Procedure: Surgery: Splenectomy
Procedure: Surgery: Spleen-preservation

Study type

Interventional

Funder types

Other

Identifiers

NCT00112099
JCOG 0110
C000000004

Details and patient eligibility

About

The purpose of this study is to evaluate the role of splenectomy in potentially curative total gastrectomy for proximal gastric carcinoma in terms of survival benefit and post-operative morbidity.

Full description

European clinical trials of gastrectomy showed that splenectomy is an important risk factor for post-operative morbidity and mortality. Retrospective comparisons suggested that splenectomy is associated with poor long term survival.
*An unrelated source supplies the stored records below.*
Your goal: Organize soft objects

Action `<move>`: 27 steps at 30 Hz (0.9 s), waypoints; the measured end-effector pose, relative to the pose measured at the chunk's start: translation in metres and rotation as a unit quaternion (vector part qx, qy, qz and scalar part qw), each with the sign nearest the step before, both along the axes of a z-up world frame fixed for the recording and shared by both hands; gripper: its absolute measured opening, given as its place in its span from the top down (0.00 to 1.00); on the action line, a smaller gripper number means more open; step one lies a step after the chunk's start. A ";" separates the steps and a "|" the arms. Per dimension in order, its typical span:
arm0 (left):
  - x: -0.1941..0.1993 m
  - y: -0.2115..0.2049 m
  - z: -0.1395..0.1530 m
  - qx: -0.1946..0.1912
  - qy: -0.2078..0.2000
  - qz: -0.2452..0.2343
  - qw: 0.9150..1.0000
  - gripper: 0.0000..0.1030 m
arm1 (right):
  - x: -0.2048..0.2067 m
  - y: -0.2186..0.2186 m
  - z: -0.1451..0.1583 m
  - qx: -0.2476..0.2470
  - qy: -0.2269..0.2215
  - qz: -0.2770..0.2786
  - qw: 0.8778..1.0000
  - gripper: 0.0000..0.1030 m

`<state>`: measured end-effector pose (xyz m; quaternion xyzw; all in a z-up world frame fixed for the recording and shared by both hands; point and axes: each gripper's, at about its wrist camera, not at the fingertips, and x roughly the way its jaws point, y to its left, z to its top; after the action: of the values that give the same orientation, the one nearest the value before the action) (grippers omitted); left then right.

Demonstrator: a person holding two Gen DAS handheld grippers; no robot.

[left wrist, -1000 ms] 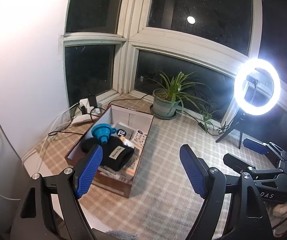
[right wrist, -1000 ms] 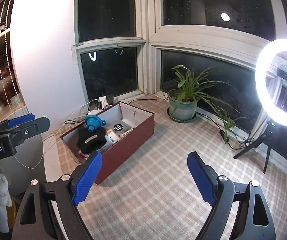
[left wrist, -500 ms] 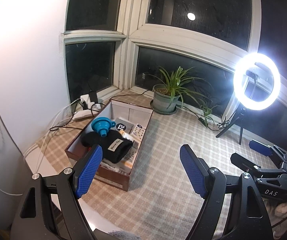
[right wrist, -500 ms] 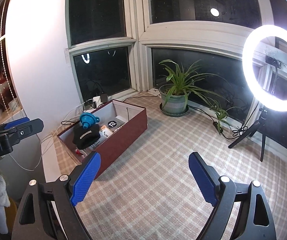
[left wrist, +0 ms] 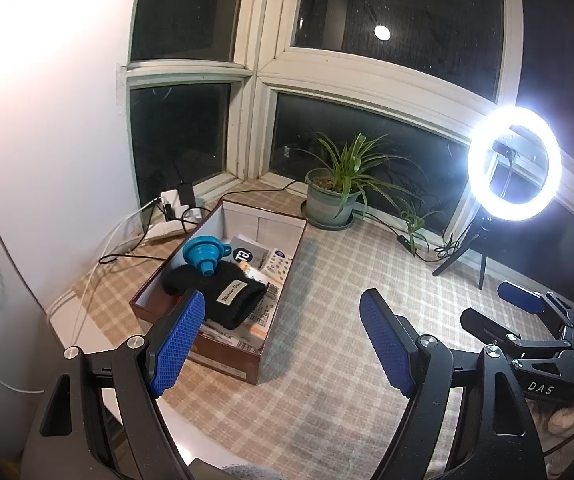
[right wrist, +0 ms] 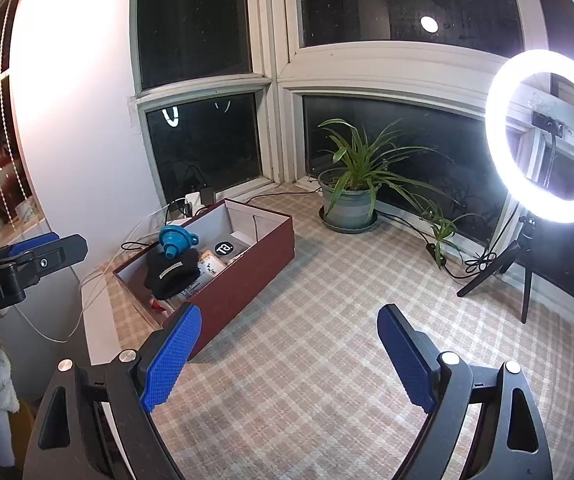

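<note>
since the earlier frame the box sits slightly higher in the right view. both the left gripper and right gripper gape, empty. the black knit piece lies in the box, its long axis running along the box's length, under a blue funnel.

Two wrist fisheyes look down over the checked worktop toward the corner window; both share the open box, plant and ring light.
</note>
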<state>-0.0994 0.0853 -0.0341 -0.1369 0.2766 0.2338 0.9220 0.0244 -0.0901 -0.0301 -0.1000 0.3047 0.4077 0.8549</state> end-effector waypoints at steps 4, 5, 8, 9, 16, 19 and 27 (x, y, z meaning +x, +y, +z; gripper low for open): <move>0.000 0.001 0.000 -0.001 0.000 0.000 1.000 0.22 | -0.002 0.004 -0.001 -0.002 0.001 0.001 1.000 0.15; 0.000 0.001 0.000 -0.001 0.000 -0.001 1.000 0.22 | -0.002 0.004 -0.002 -0.002 0.001 0.001 1.000 0.15; 0.000 0.000 0.000 -0.002 0.000 0.000 1.000 0.22 | -0.002 0.005 -0.002 -0.003 0.002 0.001 1.000 0.15; 0.000 0.000 0.000 -0.003 0.000 0.000 1.000 0.22 | -0.002 0.005 -0.003 -0.003 0.002 0.001 1.000 0.15; 0.000 0.003 -0.002 -0.007 0.000 -0.002 1.000 0.22 | -0.002 0.005 -0.005 -0.005 0.004 -0.001 1.000 0.15; 0.000 0.003 -0.002 -0.007 0.000 -0.002 1.000 0.22 | -0.003 0.005 -0.005 -0.006 0.003 -0.001 1.000 0.15; -0.002 0.003 -0.002 0.000 -0.007 -0.003 1.000 0.22 | -0.004 0.004 -0.007 -0.006 0.004 -0.003 1.000 0.15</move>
<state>-0.1013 0.0878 -0.0357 -0.1380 0.2702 0.2299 0.9247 0.0208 -0.0860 -0.0368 -0.1021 0.3109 0.4037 0.8544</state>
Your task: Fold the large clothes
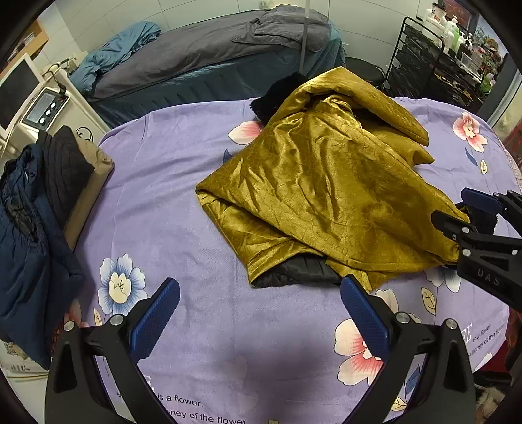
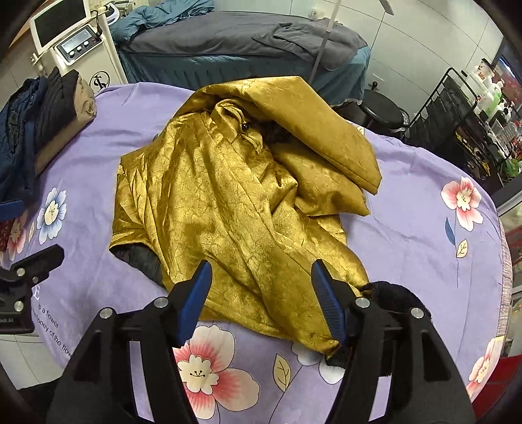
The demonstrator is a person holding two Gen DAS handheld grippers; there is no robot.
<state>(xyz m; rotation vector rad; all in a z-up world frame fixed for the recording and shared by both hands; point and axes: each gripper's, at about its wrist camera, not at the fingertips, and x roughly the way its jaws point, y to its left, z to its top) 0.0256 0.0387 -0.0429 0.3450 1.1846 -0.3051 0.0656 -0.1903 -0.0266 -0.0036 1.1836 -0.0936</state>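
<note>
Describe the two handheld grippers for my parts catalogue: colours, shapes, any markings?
Both match. The left gripper and right gripper have angular matte black plastic arms with triangular cut-outs and silver screw heads. Each finger ends in a flat, ribbed blue pad. The right gripper's body, seen from the left wrist, carries raised lettering, apparently "UAS". No cables or sleeves are visible.

Walls: pale, large smooth panels [image 1: 202, 19] with thin seams ran behind everything.
Bed: a low bed [image 2: 228, 49] stood against the back wall, under a grey cover with a teal skirt.
Bedding: a blue quilt [image 1: 114, 49] lay bunched at the bed's left end, and a grey folded blanket [image 2: 310, 36] lay at its right end.
Machine: a white machine [image 2: 75, 42] with a screen and round knobs stood left of the bed.
Stool: a round black stool [image 2: 381, 109] sat near the bed's right end.
Rack: a black wire rack [image 1: 440, 62] held bottles at the right.
</note>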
However, Japanese studies revealed that 20 - 30 % of patients with non-early carcinoma in the proximal stomach have nodal metastasis in the splenic hilum and therefore, pancreas-preserving splenectomy is part of the standard operation in specialized centers where splenectomy is not considered a risk factor for operative mortality. There have been no prospective randomized trials to evaluate the survival benefit of splenectomy in total gastrectomy for proximal gastric cancer.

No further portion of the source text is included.